Economie

Le football sud-américain souffrira-t-il de l’interdiction du TPO ?

Alors que les championnats espagnols et portugais s’opposent à l’interdiction de la tierce propriété imposée par la FIFA, certains experts s’inquiètent des effets que pourrait causer cette interdiction au sein du football sud-américain où la pratique est couramment utilisée. Certains fonds d’investissements cherchent déjà à trouver des parades pour contourner la réglementation de la FIFA. Explications…

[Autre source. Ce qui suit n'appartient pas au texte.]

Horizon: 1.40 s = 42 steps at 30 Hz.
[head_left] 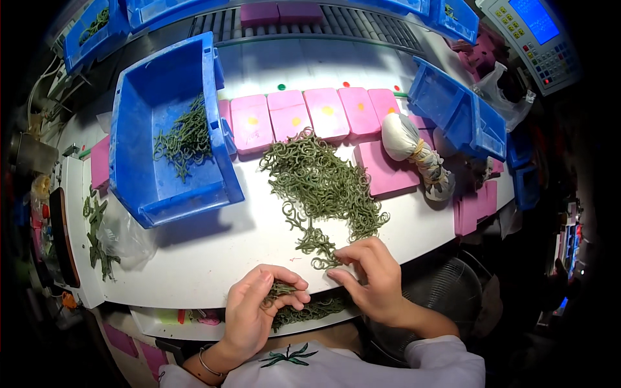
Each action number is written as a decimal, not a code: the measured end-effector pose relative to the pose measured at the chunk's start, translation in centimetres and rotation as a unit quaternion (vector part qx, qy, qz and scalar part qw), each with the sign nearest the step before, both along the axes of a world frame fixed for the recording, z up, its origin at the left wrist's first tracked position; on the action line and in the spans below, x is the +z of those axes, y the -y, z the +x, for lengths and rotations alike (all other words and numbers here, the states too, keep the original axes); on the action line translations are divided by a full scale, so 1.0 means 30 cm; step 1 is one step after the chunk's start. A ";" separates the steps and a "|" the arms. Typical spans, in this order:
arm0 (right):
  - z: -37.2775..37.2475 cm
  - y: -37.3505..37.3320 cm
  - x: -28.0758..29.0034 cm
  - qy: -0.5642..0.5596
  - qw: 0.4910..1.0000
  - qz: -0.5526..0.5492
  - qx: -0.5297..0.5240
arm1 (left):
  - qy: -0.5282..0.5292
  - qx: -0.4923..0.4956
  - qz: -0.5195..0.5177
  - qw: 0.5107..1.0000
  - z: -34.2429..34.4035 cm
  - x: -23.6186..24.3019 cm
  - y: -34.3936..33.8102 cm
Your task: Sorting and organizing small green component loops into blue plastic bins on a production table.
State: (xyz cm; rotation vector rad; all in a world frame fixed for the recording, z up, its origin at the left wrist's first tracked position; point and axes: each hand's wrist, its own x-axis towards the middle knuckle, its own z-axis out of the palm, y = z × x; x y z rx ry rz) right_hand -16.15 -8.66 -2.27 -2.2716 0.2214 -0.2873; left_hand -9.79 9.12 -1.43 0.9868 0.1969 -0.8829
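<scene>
Small green ring-shaped pieces with short stems lie in a tangled pile (317,178) on the white tabletop, trailing toward me. My left hand (255,307) is curled, palm inward, around a small bunch of green ring pieces (278,292) at the table's near edge. To its right, my right hand (374,278) has thumb and forefinger apart at the near tip of the pile. Its fingertips are beside a few loose green rings (323,262); whether they touch them is hard to tell. More green pieces (310,313) sit in a drawer-like tray below the edge, partly behind my hands.
A large blue bin (220,184) with green pieces inside stands left. Pink blocks (252,123) line the pile's far side. A tied cloth bundle (414,152) rests on a pink slab (385,171). Blue bins (456,113), a keypad device (533,39) and a roller conveyor (362,22) lie beyond.
</scene>
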 end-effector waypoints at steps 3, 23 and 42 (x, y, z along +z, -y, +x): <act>0.001 -0.011 0.003 -0.004 0.999 -0.045 0.002 | 0.001 0.001 0.001 1.000 -0.002 0.000 -0.002; 0.117 -0.036 -0.010 0.054 0.998 -0.033 0.007 | -0.017 -0.038 -0.052 0.998 0.018 -0.019 -0.011; 0.086 -0.024 0.140 -0.074 0.948 0.307 0.043 | -0.049 -0.043 -0.137 0.988 0.022 -0.013 0.023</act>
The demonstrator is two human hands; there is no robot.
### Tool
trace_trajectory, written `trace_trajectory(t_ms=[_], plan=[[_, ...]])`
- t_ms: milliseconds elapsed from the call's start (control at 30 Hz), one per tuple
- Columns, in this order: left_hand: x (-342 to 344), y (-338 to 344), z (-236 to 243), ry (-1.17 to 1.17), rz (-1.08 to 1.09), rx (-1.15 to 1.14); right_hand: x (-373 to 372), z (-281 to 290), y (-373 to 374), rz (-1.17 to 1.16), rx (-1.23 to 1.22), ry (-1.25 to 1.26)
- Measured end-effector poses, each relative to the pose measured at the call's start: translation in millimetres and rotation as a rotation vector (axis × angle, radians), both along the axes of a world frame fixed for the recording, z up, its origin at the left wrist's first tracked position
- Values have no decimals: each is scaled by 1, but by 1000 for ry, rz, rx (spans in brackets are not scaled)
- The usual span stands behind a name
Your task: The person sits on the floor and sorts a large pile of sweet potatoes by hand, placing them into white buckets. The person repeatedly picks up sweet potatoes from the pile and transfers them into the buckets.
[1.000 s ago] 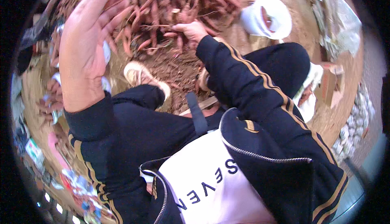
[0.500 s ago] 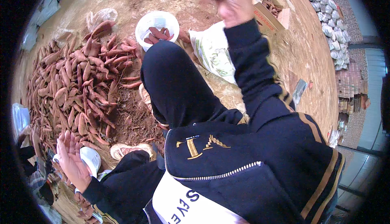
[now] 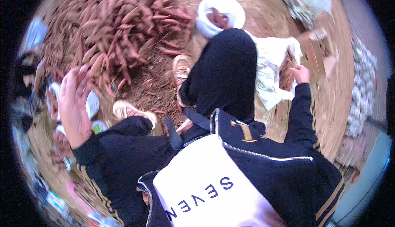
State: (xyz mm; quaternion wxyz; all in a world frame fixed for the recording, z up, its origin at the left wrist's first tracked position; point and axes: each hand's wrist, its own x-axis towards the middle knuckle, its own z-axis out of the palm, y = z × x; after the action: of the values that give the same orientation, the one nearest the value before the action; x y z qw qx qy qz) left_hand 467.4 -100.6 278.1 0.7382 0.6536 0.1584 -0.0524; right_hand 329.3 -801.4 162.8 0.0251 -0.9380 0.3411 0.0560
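White sack [image 3: 271,68] stays open because my right hand [image 3: 300,74] pinches its edge, while my left hand [image 3: 74,103], fingers spread and empty, hovers beside the reddish sweet potato pile [image 3: 111,41].

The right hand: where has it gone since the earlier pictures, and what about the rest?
The right hand left the pile of sweet potatoes, rose, then dropped to grip the white sack's edge. The left hand stayed raised, open and empty. The white bucket remains by the knee.
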Motion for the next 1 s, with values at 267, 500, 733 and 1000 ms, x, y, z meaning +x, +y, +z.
trace_trajectory(t_ms=[267, 500, 733, 1000], plan=[[-14, -3, 30, -101, 83, 125, 261, 88, 283, 976, 622, -453], [-8, 9, 23, -52, 29, 384, 294, -76, 495, 1464, 139, 635], [-20, 40, 12, -38, 88, 458, 236, -258, 470, 630, 12, 441], [-37, 61, 8, 15, 56, 515, 230, -271, 474, 627, -32, 313]])
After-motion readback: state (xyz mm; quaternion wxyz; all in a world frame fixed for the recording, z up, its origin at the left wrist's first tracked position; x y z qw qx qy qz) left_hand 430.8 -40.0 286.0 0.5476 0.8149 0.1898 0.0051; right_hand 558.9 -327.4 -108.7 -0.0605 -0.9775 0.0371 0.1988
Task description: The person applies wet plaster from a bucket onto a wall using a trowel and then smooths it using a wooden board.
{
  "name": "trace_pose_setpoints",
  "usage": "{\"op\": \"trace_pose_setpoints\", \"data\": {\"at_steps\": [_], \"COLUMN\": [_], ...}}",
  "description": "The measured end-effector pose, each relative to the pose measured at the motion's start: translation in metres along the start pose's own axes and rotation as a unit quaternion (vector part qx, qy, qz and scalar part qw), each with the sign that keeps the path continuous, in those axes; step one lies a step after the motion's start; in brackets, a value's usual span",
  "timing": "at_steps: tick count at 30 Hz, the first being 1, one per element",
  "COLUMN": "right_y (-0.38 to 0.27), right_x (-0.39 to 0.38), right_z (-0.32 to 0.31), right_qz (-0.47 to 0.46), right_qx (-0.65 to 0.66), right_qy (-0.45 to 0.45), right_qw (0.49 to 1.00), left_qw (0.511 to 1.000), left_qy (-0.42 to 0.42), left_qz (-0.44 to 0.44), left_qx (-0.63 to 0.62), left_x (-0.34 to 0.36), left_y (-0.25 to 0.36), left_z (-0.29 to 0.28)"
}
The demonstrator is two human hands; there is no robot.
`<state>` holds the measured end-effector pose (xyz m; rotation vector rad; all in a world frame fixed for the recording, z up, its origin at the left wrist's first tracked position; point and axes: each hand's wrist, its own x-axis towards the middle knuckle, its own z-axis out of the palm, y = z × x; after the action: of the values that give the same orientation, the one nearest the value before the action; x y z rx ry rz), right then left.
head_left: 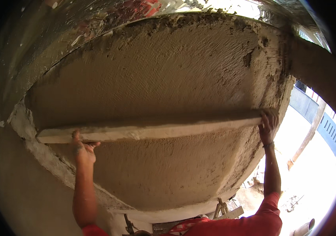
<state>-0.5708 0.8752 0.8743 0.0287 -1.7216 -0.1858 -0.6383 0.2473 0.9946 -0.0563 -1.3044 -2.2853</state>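
A long, straight wooden board (168,131) lies across a wall of wet grey-brown plaster (156,74), running nearly level from left to right. Near the board's left end, my left hand (84,148) grips its lower edge, thumb up on the front face and fingers bent underneath. My right hand (268,125) is wrapped round the right end, close to the wall's right edge. Above the board the plaster shows slanting ridges; below it the surface is rough in places. The board hides a strip of plaster behind it, and its contact with the wall cannot be made out fully.
Shiny sheeting (69,39) hangs along the top left. A beam (317,70) juts out at the upper right. Bright ground lies outside on the right, with a blue gate (329,131) and a leaning pole (309,135). Wooden pieces (231,213) stand low behind my right arm.
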Motion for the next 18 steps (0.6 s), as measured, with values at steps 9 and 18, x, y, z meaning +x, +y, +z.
{"op": "trace_pose_setpoints", "data": {"at_steps": [9,18], "right_y": [0.012,0.004], "right_x": [0.169,0.276], "right_z": [0.001,-0.015], "right_qz": [-0.060,-0.113], "right_qx": [-0.012,-0.026], "right_qy": [0.099,0.075], "right_qw": [0.993,0.990], "left_qw": [0.998,0.993], "left_qy": [0.022,0.092], "left_qz": [0.057,0.050], "left_qx": [0.001,-0.049], "left_x": [0.074,0.131], "left_y": [0.119,0.188], "left_z": [0.019,0.019]}}
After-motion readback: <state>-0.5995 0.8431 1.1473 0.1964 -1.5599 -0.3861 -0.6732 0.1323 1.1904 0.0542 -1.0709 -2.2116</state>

Alors que l’utilisation de la tierce propriété n’a cessé de se développer dans les championnats européens où la pratique n’a pas été interdite – notamment au Portugal, en Espagne et en Grèce – le recours au TPO est complètement banalisé au sein du football sud-américain.

L’entrée d’une tierce partie au sujet de l’acquisition des droits des joueurs s’opère dès le plus jeune âge au sein des championnats brésiliens, argentins ou encore chiliens. En effet, pour étendre leur réseau de scouting, les clubs n’hésitent pas à accorder une partie des droits de jeunes joueurs à fort potentiel au dénicheur du jeune talent qui peut être une personne physique organisée en société (famille, représentant du joueur, scout reconnu…) ou morale (club amateur, fonds d’investissements…). Le TPO est ainsi généralisé dès la formation, permettant de compenser les lacunes en matière de détection des jeunes joueurs des clubs sud-américains, qui ne peuvent quadriller de vastes territoires.

En plus de cette insertion du TPO dès le plus jeune âge, la pratique se poursuit au plus haut niveau du football professionnel du sous-continent. En effet, le TPO est une solution couramment utilisée par les plus grandes formations de la zone afin de financier certaines politiques sportives. En cas de revalorisation de contrat avant un transfert vers l’Europe, les formations sud-américaines n’hésitent pas à vendre une partie des droits de leurs footballeurs à des fonds d’investissements leur permettant de financer la prolongation du joueur. Le fonds d’investissements obtiendra alors les fruits de son placement lors du départ du joueur vers l’Europe.

Alors que le TPO est utilisé à grande échelle au sein du marché footballistique sud-américain, l’interdiction prononcée par la FIFA sous une échéance de quatre mois pose un véritable problème à un secteur qui repose sur cette technique pour assurer une partie de son financement. De nombreux clubs estiment avoir été pris de cours par la FIFA, ne pouvant pas trouver aussi rapidement d’autres sources de revenus permettant de maintenir leur compétitivité sportive.

Les clubs sud-américains essaieront-ils de contourner l’interdiction ?

Certaines ligues européennes – à l’image de la Liga BBVA – ont décidé d’utiliser la voie judiciaire en saisissant notamment les instances de l’Union Européenne afin de remettre en cause la décision de la FIFA en matière de TPO. Sur le sous-continent sud-américain, certains clubs et les différents fonds d’investissements étudient la possibilité de contourner le règlement de la FIFA.

neymar santos

Les dirigeants de Santos estiment que le TPO a permis au club de conserver Neymar plus longtemps dans le championnat brésilien.

Ainsi, certains fonds envisagent la possibilité d’acquérir des clubs de football afin de ne plus rentrer dans le cadre de la tierce propriété. Le but de la manœuvre est de racheter un club sportif qui sert d’écran aux activités d’un fonds. Après acquisition de joueurs – ou de parts de joueurs – une partie d’entre eux pourrait être prêtée à différents clubs afin d’accroître leur valeur marchande avant d’être céder définitivement à des formations européennes.

Une autre solution envisagée par les fonds réside dans la volonté de la FIFA de déréguler le métier d’agent de joueurs. En effet, les fonds pourraient alors utiliser leur capacité à représenter des joueurs de football afin de conserver des droits sur ces derniers. Selon cette hypothèse, le joueur acquerrait lui-même une partie de ses droits qu’il cèderait – de façon plus ou moins transparente – à son agent.

L’interdiction du TPO pourrait ainsi entrainer un certain désordre au sein du football sud-américain. En raison de cette problématique, certains dirigeants de clubs de la région demandent à la FIFA de revoir sa position et d’imaginer un système permettant d’encadrer et de rendre plus transparente la pratique du TPO sans l’interdire. Une velléité qui est pleinement partagée par la Liga BBVA ou encore la Liga Nos.